## Problem statement:
Determine the number of lines in the data below that hold "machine"; give nothing but that number.

(Raw data)

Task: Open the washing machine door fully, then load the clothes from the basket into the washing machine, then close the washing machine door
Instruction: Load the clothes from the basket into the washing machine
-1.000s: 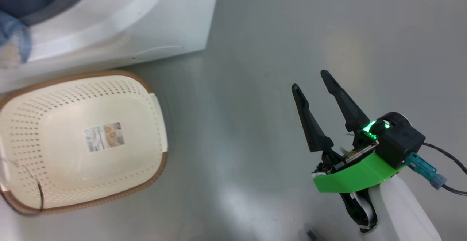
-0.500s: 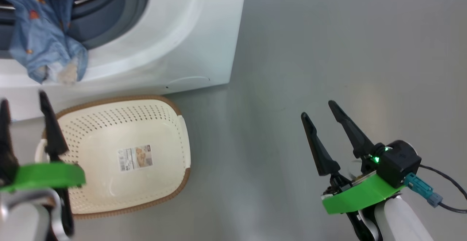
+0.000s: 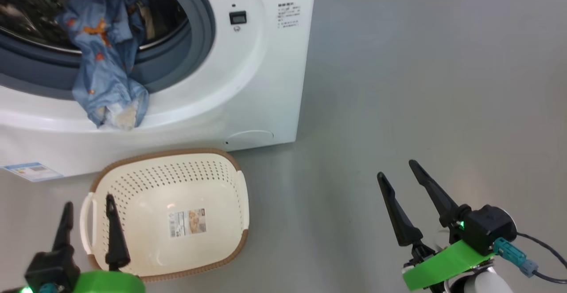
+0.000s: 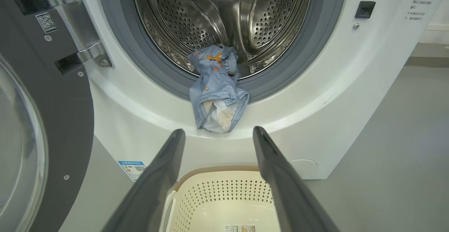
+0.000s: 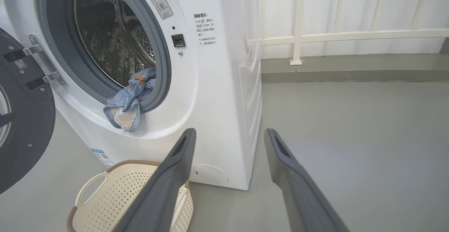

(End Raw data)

## Task response:
2